Aim of the exercise
Using the listing, copy each whole line that features "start".

Information shown
============================================================

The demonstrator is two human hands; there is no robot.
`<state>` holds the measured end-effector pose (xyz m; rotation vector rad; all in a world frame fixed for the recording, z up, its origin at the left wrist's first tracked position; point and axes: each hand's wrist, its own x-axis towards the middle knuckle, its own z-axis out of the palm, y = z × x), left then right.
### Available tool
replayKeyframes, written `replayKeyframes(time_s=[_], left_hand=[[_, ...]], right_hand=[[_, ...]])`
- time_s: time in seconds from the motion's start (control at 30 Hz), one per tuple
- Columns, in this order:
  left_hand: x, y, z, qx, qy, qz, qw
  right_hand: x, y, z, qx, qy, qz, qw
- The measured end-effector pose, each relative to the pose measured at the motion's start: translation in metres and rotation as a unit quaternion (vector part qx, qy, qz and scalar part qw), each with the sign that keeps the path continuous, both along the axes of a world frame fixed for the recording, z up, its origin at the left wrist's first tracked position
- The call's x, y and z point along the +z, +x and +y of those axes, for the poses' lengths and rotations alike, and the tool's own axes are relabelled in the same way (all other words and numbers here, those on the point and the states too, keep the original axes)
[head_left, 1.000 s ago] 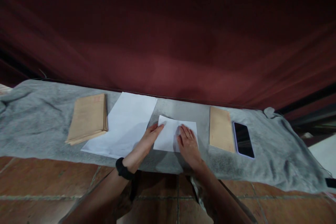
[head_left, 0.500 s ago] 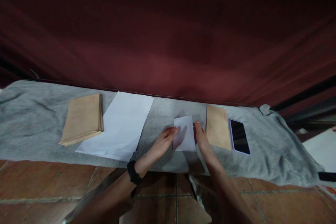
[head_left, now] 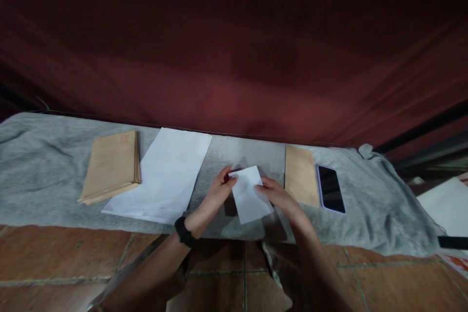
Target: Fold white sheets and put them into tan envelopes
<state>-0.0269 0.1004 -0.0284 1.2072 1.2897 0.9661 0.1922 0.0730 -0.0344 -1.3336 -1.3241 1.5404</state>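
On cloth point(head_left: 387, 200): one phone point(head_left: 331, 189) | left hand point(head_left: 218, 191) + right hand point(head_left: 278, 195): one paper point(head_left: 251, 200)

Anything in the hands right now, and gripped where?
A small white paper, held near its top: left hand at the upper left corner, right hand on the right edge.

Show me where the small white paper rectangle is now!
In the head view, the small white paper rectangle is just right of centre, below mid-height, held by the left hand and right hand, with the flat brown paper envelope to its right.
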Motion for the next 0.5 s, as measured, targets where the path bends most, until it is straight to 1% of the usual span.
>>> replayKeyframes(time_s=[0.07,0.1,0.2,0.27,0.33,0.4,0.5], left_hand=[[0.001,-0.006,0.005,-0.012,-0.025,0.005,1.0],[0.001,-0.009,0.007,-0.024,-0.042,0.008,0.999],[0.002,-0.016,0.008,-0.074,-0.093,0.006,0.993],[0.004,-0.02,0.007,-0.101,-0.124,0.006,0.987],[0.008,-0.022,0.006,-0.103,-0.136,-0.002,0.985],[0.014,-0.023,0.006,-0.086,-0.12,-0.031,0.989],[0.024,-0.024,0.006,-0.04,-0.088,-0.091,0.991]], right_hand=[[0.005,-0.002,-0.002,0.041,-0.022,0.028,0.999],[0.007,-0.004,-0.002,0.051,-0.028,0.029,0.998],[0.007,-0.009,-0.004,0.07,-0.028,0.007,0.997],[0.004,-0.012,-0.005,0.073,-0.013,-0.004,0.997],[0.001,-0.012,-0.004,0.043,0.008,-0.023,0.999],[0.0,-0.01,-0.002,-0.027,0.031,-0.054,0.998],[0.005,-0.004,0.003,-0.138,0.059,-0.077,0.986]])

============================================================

Response to this task
- time_s: time in seconds from the motion's start (control at 30 Hz), one per tuple
- The measured end-effector pose, each relative to the pose measured at the motion's start: translation in metres and rotation as a unit quaternion (vector part qx, qy, qz and scalar part qw), each with the sign that keeps the path continuous, both along the axes of a world frame fixed for the recording, z up, its origin at the left wrist's first tracked position

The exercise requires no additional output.